Winters v. Stemberg, Civil Action No. 07-10193-WGY.

Decision Date04 January 2008
Docket NumberCivil Action No. 07-10193-WGY.
Citation529 F.Supp.2d 237
PartiesAnn WINTERS and Labor International Union of North America National (Industrial) Pension Fund, derivatively on behalf nominal defendant Staples, Inc., Plaintiffs, v. Thomas G. STEMBERG, Martin E. Hanaka, John B. Wilson, Louis R. Pepi, Joseph S. Vassalluzzo, Demos Parneros, Ronald L. Sargent, Patrick Hickey, John J. Mahoney, Susan S. Hoyt, Jeffery L. Levitan, Richard R. Gentry, Jeanne B. Lewis, Edward C. Harsant, John C. Bingleman, David B. Crosier, James C. Peters, Brian T. Light, Joseph G. Doody, Jacques Levy, Jack Vanwoerkom, Robert J. Moore, Deborah G. Ellinger, Robert K. Mayerson, Jeffrey E. Nachbor, Basil L. Anderson, Brenda C. Barnes, Arthur' M. Blank, Mary Elizabeth Burton, Rowland T. Moriarity, Robert C. Nakasone, Martin Trust and Paul F. Walsh, Defendants.
CourtU.S. District Court — District of Massachusetts

Ashley R. Altschuler, Jonathan D. Polkes, James W. Quinn, Weil, Gotshal & Manges, New York, NY, Thomas C. Frongillo, Patrick J. O'Toole, Jr., Weil, Gotshal & Manges, Boston, MA, for Arthur M. Blank, Basil L. Anderson, Brenda C. Barnes, Brian T. Light, David B. Crosier, Deborah G. Ellinger, Demos Parneros, Edward C. Harsant, Jack Vanwoerkom, Jacques Levy, James C. Peters, Jeanne B. Lewis, Jeffrey L. Levitan, Jeffrey E. Nachbor, John C. Bingleman, John J. Mahoney, John B. Wilson, Joseph G. Doody, Joseph S. Vassalluzzo, Louis R. Pepi, Martin E. Hanaka, Martin Trust, Mary Elizabeth Burton, Patrick Hickey, Paul F. Walsh, Richard R. Gentry, Robert K. Mayerson, Robert C. Nakasone, Ronald L. Sargent, Rowland T. Moriarity, Susan S. Hoyt, Thomas G. Sternberg, Robert J. Moore and Staples, Inc.

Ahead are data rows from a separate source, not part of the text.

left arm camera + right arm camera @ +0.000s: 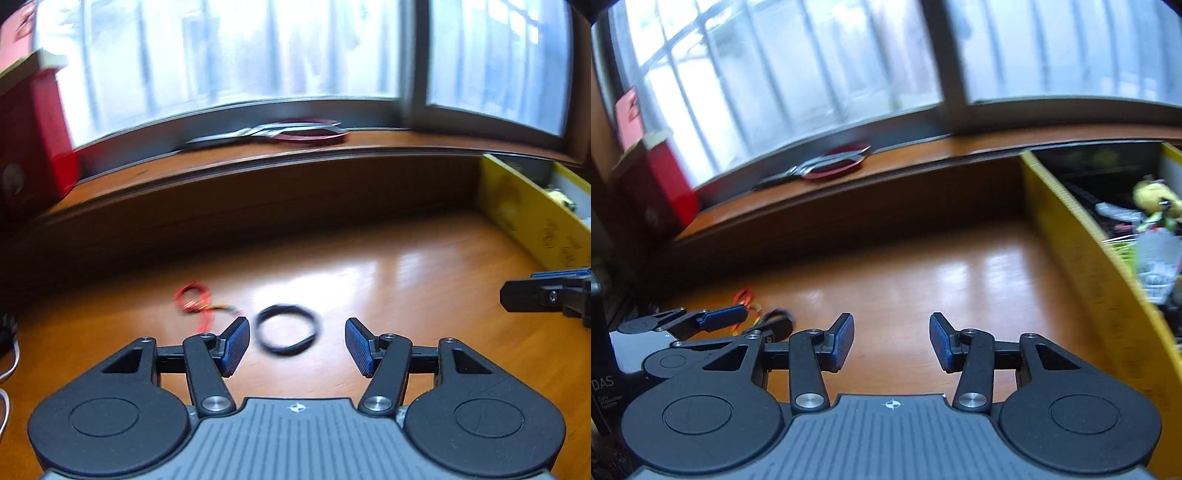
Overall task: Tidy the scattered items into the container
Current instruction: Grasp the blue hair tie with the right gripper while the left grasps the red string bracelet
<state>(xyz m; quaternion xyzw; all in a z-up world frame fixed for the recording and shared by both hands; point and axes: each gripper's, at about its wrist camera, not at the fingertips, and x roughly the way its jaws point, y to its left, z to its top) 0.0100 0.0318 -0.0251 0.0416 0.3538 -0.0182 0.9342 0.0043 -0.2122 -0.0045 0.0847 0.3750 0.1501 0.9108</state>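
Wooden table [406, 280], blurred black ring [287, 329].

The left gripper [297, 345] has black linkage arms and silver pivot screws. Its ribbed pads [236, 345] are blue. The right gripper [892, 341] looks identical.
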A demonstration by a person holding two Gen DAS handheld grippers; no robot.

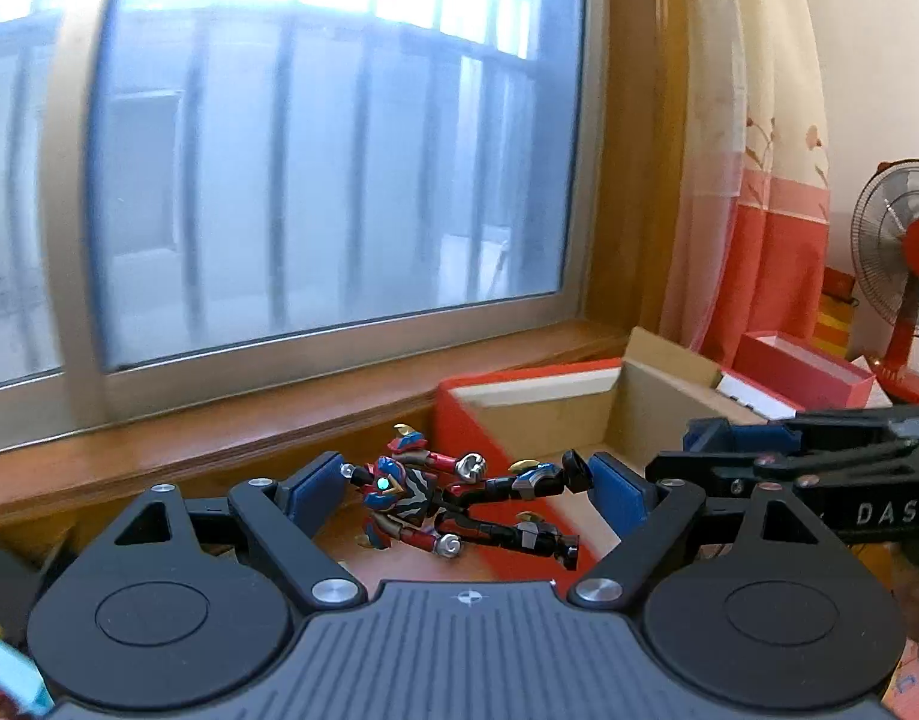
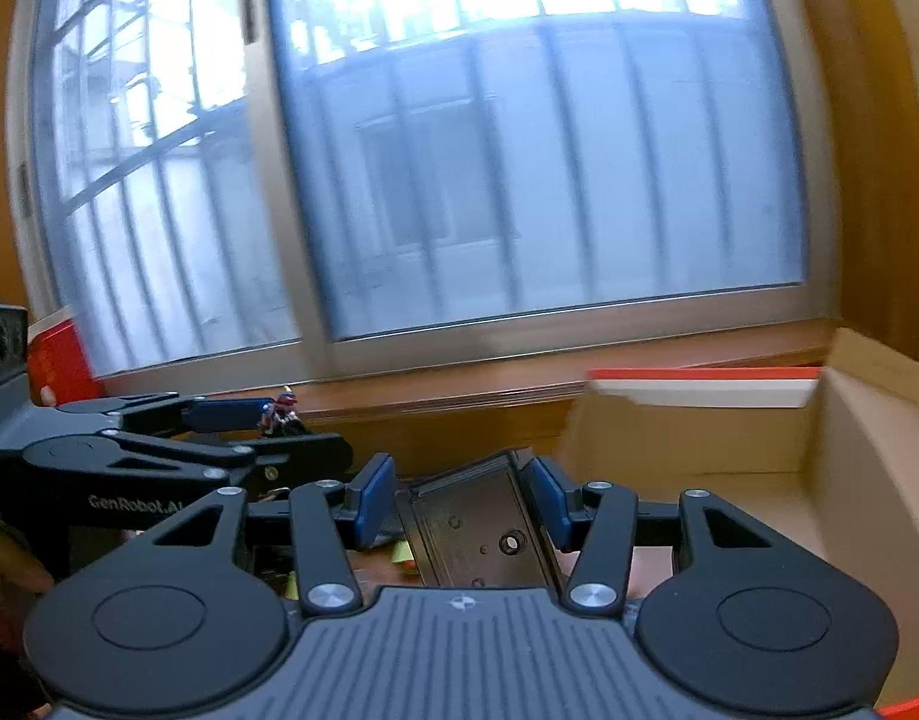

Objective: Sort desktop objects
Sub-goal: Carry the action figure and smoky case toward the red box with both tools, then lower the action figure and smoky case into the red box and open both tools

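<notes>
My left gripper (image 1: 465, 486) is shut on a red, blue and black action figure (image 1: 453, 501), held lying sideways above the desk, head against the left pad and a foot against the right pad. My right gripper (image 2: 462, 495) is shut on a dark grey metal plate (image 2: 480, 525) with holes, held in the air beside an open cardboard box (image 2: 699, 438). In the right wrist view the left gripper (image 2: 231, 429) with the figure (image 2: 279, 411) shows at the left. In the left wrist view the right gripper (image 1: 819, 468) crosses at the right.
The cardboard box with a red rim (image 1: 549, 414) stands by the wooden window sill (image 1: 249, 450). A red box (image 1: 801, 369), a white box and a red fan (image 1: 903, 276) stand at the far right. Small yellow and orange items (image 2: 402, 555) lie on the desk below.
</notes>
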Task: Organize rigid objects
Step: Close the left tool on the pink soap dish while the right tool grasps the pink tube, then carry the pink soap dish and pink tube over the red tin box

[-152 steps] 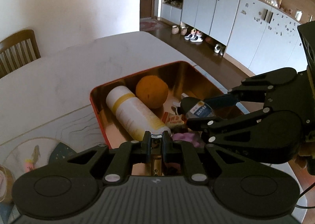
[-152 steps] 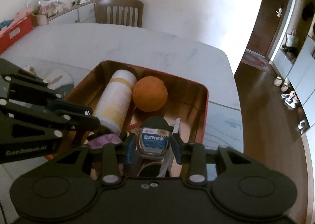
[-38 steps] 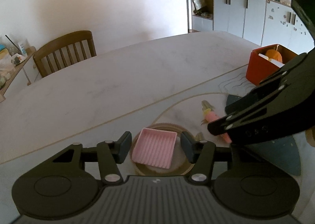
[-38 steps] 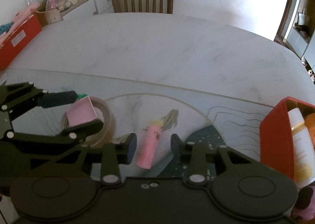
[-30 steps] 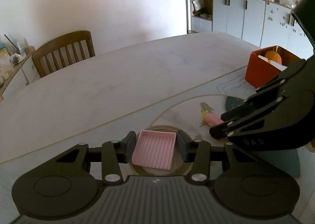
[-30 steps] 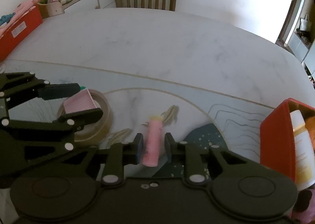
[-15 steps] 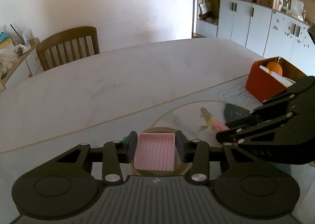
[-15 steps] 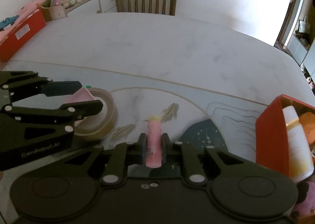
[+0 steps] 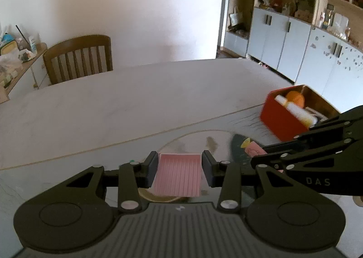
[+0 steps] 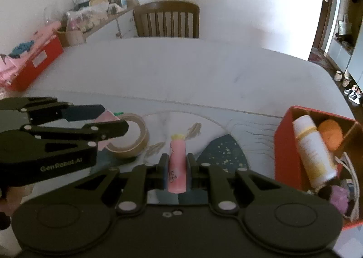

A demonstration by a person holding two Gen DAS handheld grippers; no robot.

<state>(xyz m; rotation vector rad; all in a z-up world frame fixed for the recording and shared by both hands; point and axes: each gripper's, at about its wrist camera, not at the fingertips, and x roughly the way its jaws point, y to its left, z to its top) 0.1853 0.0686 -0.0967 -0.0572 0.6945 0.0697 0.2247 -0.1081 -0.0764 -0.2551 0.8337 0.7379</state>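
Pink ridged tray (image 9: 178,174), clamped in our left gripper (image 9: 179,168), and pink tube (image 10: 177,165), pinched lengthwise in our right gripper (image 10: 177,171), hang above the surface (image 9: 113,108), presumably bound for the red box (image 10: 286,144).

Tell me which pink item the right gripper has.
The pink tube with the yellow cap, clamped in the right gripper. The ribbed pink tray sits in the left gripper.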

James L. Messenger, Weil, Gotshal & Manges LLP, Boston, MA, for Arthur M. Blank, Basil L. Anderson, Brenda C. Barnes, Brian T. Light, David B. Crosier, Demos Parneros, Jack Vanwoerkom, James C. Peters, Jeffrey L. Levitan, John J. Mahoney, John B. Wilson, Joseph G. Doody, Joseph S. Vassalluzzo, Louis R. Pepi, Martin E. Hanaka, Martin Trust, Mary Elizabeth Burton, Patrick Hickey, Paul F. Walsh, Robert K. Mayerson, Robert C. Nakasone, Ronald L. Sargent, Rowland T. Moriarity, Susan S. Hoyt and Thomas G. Stemberg.

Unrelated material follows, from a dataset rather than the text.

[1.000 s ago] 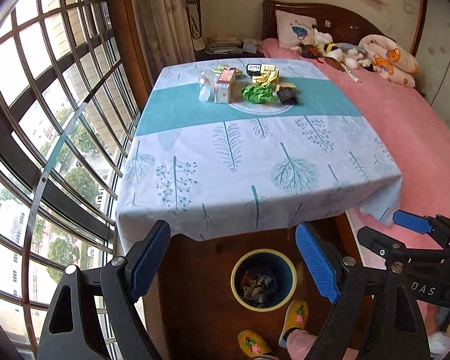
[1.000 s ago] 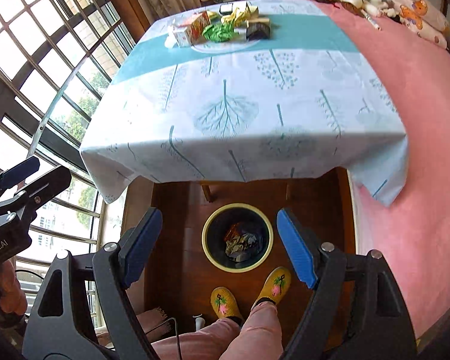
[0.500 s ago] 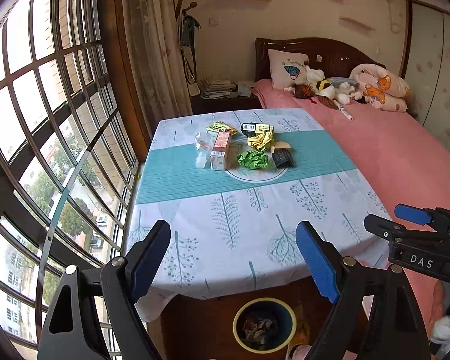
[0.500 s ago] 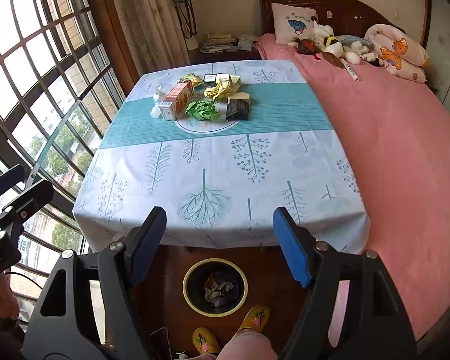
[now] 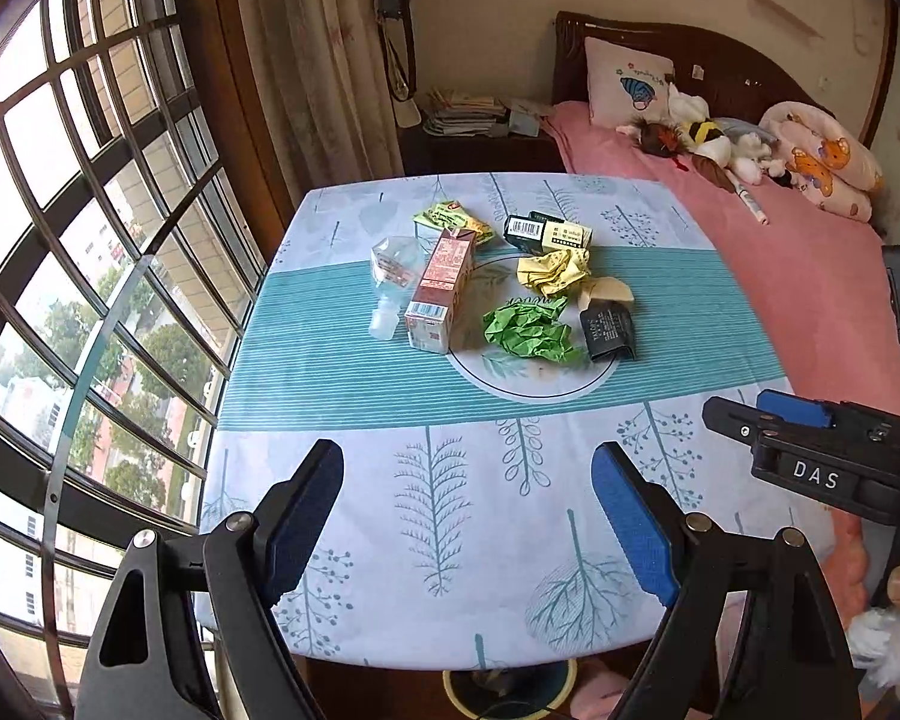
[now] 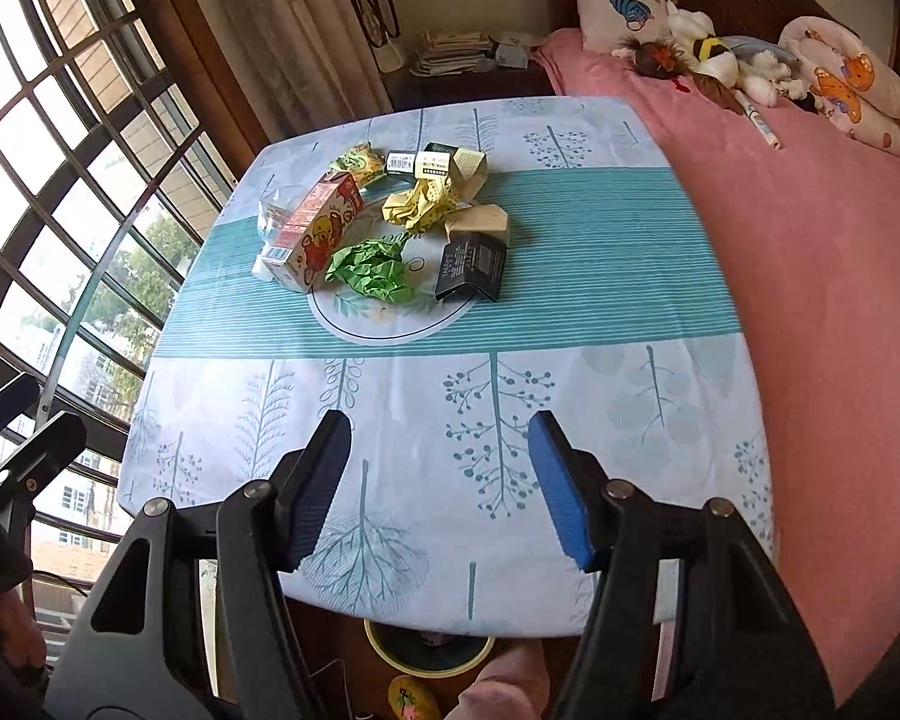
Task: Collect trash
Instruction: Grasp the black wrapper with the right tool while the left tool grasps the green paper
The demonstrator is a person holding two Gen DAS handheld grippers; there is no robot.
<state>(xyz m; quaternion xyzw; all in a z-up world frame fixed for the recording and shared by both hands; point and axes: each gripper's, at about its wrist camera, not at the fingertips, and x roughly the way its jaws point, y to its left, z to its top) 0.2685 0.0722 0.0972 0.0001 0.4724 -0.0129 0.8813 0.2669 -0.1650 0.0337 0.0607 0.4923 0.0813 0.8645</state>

Meredith B. Parenti, Weil Gotshal & Manges, LLP, Austin, TX, for Arthur M. Blank, Basil L. Anderson, Brenda C. Barnes, Brian T. Light, David B. Crosier, Deborah G. Ellinger, Demos Parneros, Edward C. Harsant, Jack Vanwoerkom Jacques Levy, James C. Peters, Jeanne B. Lewis, Jeffrey L. Levitan, Jeffrey E. Nachbor, John C. Bingleman, John J. Mahoney, John B. Wilson, Joseph G. Doody, Joseph S. Vassalluzzo, Louis R. Pepi, Martin E. Hanaka, Martin Trust, Mary Elizabeth Burton, Patrick Hickey, Paul F. Walsh, Richard R. Gentry, Robert K. Meyerson, Robert C. Nakasone, Ronald L. Sargent, Rowland T. Moriarity, Susan S. Hoyt, Thomas G. Stemberg and Robert J. Moore.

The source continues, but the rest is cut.